EXERCISE REQUIREMENTS
Please return the listing exactly as it stands, skipping any pictures.

......

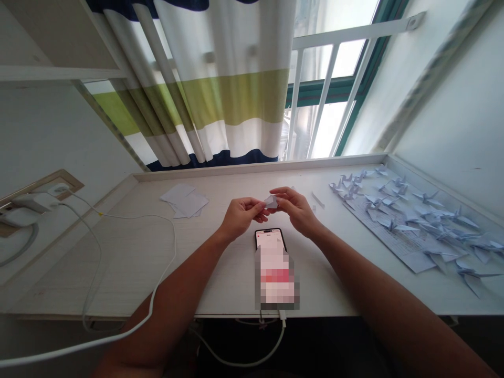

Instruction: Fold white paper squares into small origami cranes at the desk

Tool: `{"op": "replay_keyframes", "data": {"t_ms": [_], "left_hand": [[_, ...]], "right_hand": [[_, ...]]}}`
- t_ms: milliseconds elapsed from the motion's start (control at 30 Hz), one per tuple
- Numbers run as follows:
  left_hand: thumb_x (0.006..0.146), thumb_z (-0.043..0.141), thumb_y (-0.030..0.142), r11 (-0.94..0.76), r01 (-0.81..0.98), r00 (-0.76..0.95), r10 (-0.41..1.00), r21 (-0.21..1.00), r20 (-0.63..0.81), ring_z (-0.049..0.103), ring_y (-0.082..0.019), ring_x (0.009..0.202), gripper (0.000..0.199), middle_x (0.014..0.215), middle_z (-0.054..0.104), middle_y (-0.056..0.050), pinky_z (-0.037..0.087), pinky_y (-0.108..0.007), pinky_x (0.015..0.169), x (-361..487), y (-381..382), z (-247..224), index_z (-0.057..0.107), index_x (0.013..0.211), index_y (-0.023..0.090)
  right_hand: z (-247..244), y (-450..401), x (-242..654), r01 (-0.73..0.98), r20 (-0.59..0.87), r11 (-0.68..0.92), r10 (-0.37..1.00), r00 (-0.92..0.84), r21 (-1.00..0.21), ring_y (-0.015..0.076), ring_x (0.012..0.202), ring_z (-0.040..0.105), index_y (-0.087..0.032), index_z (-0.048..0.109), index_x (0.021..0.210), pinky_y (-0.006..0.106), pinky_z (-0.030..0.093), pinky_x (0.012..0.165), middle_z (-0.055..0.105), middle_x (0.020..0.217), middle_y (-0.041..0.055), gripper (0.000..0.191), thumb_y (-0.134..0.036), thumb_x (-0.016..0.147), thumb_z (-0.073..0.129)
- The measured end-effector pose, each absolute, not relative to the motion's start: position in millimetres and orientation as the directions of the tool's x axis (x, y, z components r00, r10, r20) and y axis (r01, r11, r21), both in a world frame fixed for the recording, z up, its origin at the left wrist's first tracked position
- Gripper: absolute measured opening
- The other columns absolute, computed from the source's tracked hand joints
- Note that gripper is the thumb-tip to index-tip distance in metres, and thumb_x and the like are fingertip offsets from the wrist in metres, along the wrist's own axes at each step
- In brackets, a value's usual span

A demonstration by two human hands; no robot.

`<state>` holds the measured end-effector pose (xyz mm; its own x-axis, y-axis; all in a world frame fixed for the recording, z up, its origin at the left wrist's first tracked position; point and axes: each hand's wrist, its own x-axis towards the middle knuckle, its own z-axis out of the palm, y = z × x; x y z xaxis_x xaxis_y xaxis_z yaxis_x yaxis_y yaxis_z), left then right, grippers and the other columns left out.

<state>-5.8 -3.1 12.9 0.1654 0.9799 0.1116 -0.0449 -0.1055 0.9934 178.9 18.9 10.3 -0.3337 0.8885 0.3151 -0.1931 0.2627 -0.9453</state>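
Note:
A small piece of folded white paper (pixel 271 201) is held between both hands above the middle of the desk. My left hand (pixel 244 215) pinches its left side between thumb and fingers. From the right, my right hand (pixel 293 206) grips the other side, its fingers curled over the top. The fingers cover part of the paper, so its full shape cannot be made out. Just below the hands lies a phone (pixel 269 237) with a lit screen, partly blurred out, with a cable plugged into its lower end.
Loose white paper sheets (pixel 185 200) lie to the left. Many folded paper cranes (pixel 394 226) crowd the right side, some on a printed sheet (pixel 407 257). A narrow paper strip (pixel 318 199) lies right of the hands. A white cable (pixel 173 236) runs across my left forearm from the wall sockets.

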Motion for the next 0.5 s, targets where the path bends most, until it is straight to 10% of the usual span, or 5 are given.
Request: {"op": "replay_keyframes", "data": {"t_ms": [500], "left_hand": [[0.083,0.075,0.043,-0.205,-0.004,0.161,0.966,0.979,0.203,0.073,-0.019,0.066,0.033,0.077,0.077,-0.01,0.059,-0.032,0.064,-3.7,-5.2,9.8,0.074,0.089,0.011]], "right_hand": [[13.2,13.7,175.8,-0.18,0.318,0.276,0.907,-0.277,-0.944,0.0174,0.073,0.071,-0.019,0.068,0.106,0.04,0.06,0.078,0.074,0.084,0.0028,0.032,-0.04,0.083,0.077]]}}
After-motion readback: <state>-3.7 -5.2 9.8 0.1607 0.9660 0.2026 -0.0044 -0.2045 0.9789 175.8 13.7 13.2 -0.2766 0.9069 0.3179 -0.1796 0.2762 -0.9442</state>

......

REPLY
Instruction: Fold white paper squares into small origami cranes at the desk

Tool: `{"op": "replay_keyframes", "data": {"t_ms": [_], "left_hand": [[_, ...]], "right_hand": [[_, ...]]}}`
- t_ms: milliseconds elapsed from the motion's start (control at 30 Hz), one per tuple
- Numbers run as follows:
  left_hand: thumb_x (0.006..0.146), thumb_z (-0.043..0.141), thumb_y (-0.030..0.142), r11 (-0.94..0.76), r01 (-0.81..0.98), r00 (-0.76..0.95), r10 (-0.41..1.00), r21 (-0.21..1.00), r20 (-0.63..0.81), ring_z (-0.049..0.103), ring_y (-0.082..0.019), ring_x (0.009..0.202), gripper (0.000..0.199), middle_x (0.014..0.215), middle_z (-0.054..0.104), middle_y (-0.056..0.050), pinky_z (-0.037..0.087), pinky_y (-0.108..0.007), pinky_x (0.015..0.169), x (-361..487), y (-381..382), z (-247..224), index_z (-0.057..0.107), index_x (0.013..0.211), index_y (-0.023..0.090)
  right_hand: z (-247..244), y (-450..401), x (-242..654), r01 (-0.73..0.98), r20 (-0.59..0.87), r11 (-0.68..0.92), r10 (-0.37..1.00), r00 (-0.92..0.84), r21 (-1.00..0.21), ring_y (-0.015..0.076), ring_x (0.012..0.202), ring_z (-0.040..0.105), index_y (-0.087..0.032), index_z (-0.048..0.109), index_x (0.021..0.210), pinky_y (-0.006..0.106), pinky_z (-0.030..0.093), pinky_x (0.012..0.165), middle_z (-0.055..0.105), middle_x (0.020..0.217), middle_y (-0.041..0.055), gripper (0.000..0.191), thumb_y (-0.134..0.036), thumb_x (-0.016..0.147), thumb_z (-0.073..0.129)
- The measured end-effector pose, each absolute, not relative to the motion's start: position in millimetres and orientation as the directions of the tool's x axis (x, y, z components r00, r10, r20) and y axis (r01, r11, r21), both in a world frame fixed for the recording, z up, its origin at the left wrist's first tracked position
- Gripper: absolute measured opening
- The other columns absolute, computed from the source's tracked hand joints
- Note that gripper is the thumb-tip to index-tip distance in metres, and thumb_x and the like are fingertip offsets from the wrist in metres, along the wrist's own axes at each step
- In brackets, a value's usual span

A demonstration by two human hands; no robot.

`<state>` holds the measured end-effector pose (xyz mm; its own x-axis, y-axis; all in a world frame fixed for the recording, z up, its origin at the left wrist's first tracked position; point and axes: each hand's wrist, its own x-axis towards the middle knuckle, its own z-axis out of the palm, y = z × x; x y z xaxis_x xaxis_y xaxis_z yaxis_x yaxis_y yaxis_z), left then right, grippers and the other columns left out.

<state>-5.8 -3.1 12.9 0.1654 0.9799 0.1116 -0.0449 -0.1055 0.9934 178.9 18.9 10.3 -0.3337 0.8885 0.3151 -0.1931 0.2627 -0.9453</state>
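Note:
A small piece of folded white paper (pixel 271 201) is held between both hands above the middle of the desk. My left hand (pixel 244 215) pinches its left side between thumb and fingers. From the right, my right hand (pixel 293 206) grips the other side, its fingers curled over the top. The fingers cover part of the paper, so its full shape cannot be made out. Just below the hands lies a phone (pixel 269 237) with a lit screen, partly blurred out, with a cable plugged into its lower end.
Loose white paper sheets (pixel 185 200) lie to the left. Many folded paper cranes (pixel 394 226) crowd the right side, some on a printed sheet (pixel 407 257). A narrow paper strip (pixel 318 199) lies right of the hands. A white cable (pixel 173 236) runs across my left forearm from the wall sockets.
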
Motion for the next 0.5 s, targets where the path bends most, until it is straight to 10% of the usual span, or 5 are given.
Request: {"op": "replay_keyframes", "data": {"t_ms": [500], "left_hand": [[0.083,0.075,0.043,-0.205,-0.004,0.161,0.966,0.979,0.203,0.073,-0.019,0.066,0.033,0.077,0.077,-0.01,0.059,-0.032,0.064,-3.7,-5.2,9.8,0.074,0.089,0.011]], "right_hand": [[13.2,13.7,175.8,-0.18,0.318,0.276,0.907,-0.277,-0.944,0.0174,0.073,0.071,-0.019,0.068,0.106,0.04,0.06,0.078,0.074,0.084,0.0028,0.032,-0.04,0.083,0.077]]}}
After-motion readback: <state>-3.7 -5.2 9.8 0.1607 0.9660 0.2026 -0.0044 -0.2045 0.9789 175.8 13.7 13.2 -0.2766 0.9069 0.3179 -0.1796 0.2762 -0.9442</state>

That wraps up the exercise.